Tal dilución en la sociedad hace que los verdaderos afectados se pierdan en una ingente
masa de trabajadores insatisfechos y corran el riesgo de no recibir la atención y ayuda
que necesitan.
Lo notable del asunto es que nos hallamos ante un revolucionario concepto que supera a
la más clásica depresión vacacional o “holiday blues”, concepto que se refiere al
malestar psicológico que algunas personas experimentan a causa de la abundancia de
tiempo libre, que les expone descarnadamente a su aislamiento social, o a un doloroso
vacío vital.
Apenas nos hemos repuesto los sufrientes ciudadanos del síndrome postvacacional,
llegan las temidas Navidades y con ellas, la Depresión Blanca. La alegría y el gozo de
esas fechas tienen dos variantes. Una es la más profunda, ya sea de carácter religioso o
meramente familiar, y la otra es la superficial, con mucho ruido y a todo color, del
consumismo.
En una sociedad acostumbrada, gracias al anuncio de los turrones “El Almendro”, a que
los seres queridos vuelvan a casa por Navidad, no tiene nada de extraordinario que las
ausencias sean una importante causa de malestar, dolor psicológico e incluso depresión
en esas fechas.
El sufrimiento del duelo se puede reavivar en estos momentos, remedando las llamadas
reacciones de aniversario, pero con el agravante de que la celebración continuada que
supone la Navidad aumenta el número de días críticos más allá de lo que puede ser
soportable para muchas personas.
La llegada del nuevo año puede suponer para muchas personas un nuevo y agotador
peldaño en la escalera de la vida, por lo que no tiene nada de extraño que se haya
descrito incluso un agravamiento tras el 1 de enero que, por cierto, podría solaparse con
el síndrome postvacacional. Nos encontramos así ante el Síndrome Postnavidad, al que
además de estas connotaciones contribuye sin duda el estrés financiero de la llamada
cuesta de enero con unas tentadoras rebajas que complicarán el comienzo del año.

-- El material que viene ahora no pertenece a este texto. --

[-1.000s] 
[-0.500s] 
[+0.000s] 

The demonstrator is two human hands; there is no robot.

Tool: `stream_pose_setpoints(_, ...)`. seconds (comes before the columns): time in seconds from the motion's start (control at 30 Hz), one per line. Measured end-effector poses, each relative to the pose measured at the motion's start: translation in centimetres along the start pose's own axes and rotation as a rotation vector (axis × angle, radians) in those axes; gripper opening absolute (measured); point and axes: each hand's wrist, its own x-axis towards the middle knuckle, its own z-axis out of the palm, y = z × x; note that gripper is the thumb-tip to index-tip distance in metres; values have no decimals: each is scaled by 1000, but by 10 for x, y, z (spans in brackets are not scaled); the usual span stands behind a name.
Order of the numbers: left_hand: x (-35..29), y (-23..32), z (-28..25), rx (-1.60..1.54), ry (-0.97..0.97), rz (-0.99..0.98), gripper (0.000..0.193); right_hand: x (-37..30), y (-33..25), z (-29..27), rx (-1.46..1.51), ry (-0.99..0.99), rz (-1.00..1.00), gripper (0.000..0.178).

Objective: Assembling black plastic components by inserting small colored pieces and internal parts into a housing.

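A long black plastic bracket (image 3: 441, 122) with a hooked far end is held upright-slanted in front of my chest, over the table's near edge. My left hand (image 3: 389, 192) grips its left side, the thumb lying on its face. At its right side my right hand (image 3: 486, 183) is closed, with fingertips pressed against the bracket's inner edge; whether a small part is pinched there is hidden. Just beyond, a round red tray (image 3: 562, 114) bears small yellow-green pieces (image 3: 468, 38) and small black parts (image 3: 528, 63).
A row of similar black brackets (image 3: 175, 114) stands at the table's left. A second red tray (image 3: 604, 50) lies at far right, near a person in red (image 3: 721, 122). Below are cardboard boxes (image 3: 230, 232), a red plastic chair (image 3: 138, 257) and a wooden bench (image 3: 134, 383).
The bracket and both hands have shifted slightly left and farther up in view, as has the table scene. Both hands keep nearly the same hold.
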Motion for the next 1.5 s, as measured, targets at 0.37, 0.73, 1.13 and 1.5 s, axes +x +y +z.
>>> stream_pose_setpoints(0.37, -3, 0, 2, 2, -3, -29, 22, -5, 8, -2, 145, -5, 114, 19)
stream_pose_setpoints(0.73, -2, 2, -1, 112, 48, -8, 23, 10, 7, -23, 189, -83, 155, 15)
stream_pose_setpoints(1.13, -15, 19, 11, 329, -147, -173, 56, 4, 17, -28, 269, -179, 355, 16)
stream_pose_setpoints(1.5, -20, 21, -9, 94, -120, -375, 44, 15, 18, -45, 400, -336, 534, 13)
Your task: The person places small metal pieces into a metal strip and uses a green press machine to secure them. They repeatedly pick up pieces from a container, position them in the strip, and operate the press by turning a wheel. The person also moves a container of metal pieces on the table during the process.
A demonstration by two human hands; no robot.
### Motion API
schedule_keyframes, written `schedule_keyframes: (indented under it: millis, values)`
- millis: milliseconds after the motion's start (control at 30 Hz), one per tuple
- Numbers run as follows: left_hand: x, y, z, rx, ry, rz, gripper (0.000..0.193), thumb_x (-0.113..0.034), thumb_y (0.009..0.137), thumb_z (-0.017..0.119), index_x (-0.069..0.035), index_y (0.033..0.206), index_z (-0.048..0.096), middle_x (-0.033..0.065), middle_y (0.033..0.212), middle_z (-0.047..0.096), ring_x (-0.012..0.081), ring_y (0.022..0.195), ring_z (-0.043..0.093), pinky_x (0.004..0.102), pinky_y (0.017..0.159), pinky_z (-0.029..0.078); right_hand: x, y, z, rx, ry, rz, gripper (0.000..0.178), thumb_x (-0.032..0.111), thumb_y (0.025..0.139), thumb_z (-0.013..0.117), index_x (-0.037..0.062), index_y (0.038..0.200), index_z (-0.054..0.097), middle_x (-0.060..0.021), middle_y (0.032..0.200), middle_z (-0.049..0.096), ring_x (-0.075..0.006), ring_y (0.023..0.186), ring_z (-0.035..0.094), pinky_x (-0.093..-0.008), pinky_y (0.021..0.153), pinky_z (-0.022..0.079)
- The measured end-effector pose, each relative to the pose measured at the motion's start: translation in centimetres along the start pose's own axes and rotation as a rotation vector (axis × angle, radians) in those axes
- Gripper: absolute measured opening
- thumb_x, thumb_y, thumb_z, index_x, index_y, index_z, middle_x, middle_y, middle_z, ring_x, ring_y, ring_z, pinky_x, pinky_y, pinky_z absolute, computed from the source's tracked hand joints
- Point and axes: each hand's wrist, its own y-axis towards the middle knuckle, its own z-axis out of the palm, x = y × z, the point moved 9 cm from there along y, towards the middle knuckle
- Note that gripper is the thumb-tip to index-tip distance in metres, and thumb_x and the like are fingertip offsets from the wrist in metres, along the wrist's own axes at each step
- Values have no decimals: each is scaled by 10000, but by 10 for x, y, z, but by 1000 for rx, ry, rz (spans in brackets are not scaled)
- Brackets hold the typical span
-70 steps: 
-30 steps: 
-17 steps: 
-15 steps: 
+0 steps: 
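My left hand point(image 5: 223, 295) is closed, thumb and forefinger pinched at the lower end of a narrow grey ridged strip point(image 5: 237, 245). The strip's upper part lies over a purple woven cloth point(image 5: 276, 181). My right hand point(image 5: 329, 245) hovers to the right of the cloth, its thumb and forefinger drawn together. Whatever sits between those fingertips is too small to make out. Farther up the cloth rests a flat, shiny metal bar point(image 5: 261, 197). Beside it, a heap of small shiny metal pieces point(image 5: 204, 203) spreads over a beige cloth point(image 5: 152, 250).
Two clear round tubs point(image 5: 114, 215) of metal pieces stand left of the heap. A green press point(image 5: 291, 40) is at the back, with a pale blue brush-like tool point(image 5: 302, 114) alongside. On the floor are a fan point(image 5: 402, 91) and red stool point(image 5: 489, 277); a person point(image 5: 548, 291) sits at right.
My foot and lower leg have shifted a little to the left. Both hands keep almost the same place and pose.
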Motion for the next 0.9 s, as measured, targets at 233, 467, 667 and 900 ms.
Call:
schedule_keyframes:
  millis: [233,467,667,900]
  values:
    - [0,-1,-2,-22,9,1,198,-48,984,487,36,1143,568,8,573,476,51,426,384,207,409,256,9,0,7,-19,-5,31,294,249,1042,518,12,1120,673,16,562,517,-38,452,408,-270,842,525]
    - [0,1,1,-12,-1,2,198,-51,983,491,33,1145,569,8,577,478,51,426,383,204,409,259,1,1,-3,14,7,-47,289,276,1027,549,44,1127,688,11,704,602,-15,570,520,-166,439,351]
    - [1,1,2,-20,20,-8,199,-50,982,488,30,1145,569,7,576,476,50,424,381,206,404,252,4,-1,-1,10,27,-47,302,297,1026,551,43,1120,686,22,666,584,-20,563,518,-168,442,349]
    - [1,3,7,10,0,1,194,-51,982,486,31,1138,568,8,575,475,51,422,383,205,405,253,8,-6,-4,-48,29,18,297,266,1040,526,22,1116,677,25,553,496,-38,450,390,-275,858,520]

Pero la Navidad no sólo genera tristeza o depresión en personas en riesgo, sino que
puede llegar a ser una fuente de estrés e irritación en muchos ciudadanos. Para todos
ellos, el concepto de depresión blanca es una tabla de salvación a la que podrían
agarrarse y con la que podrían identificarse a través de un proceso de trivialización que
aumentaría la ya de por sí alarmante epidemia de Depresión Blanca que asola a España
cada año, con una incidencia que los expertos sitúan en el 20%. No se extrañe nadie si
ve que en años venideros se eliminan estas fiestas en aras del bien común.
Para terminar, no debemos pasar por alto otro mérito de la socialización de la noción de
síndrome. En la medida en que todos compartamos malestares y factores de riesgo y se
trivializa la realidad que podríamos llamar clínica, el sufrimiento psicológico y el
diagnóstico psiquiátrico se democratiza.
Los achaques, el malestar, los marca el calendario y frente a ellos no hay nada que
hacer. Nuevamente, los conceptos “psi” contribuyen a la desresponsabilización y
regresión a la que nos dirigimos con paso firme y seguro.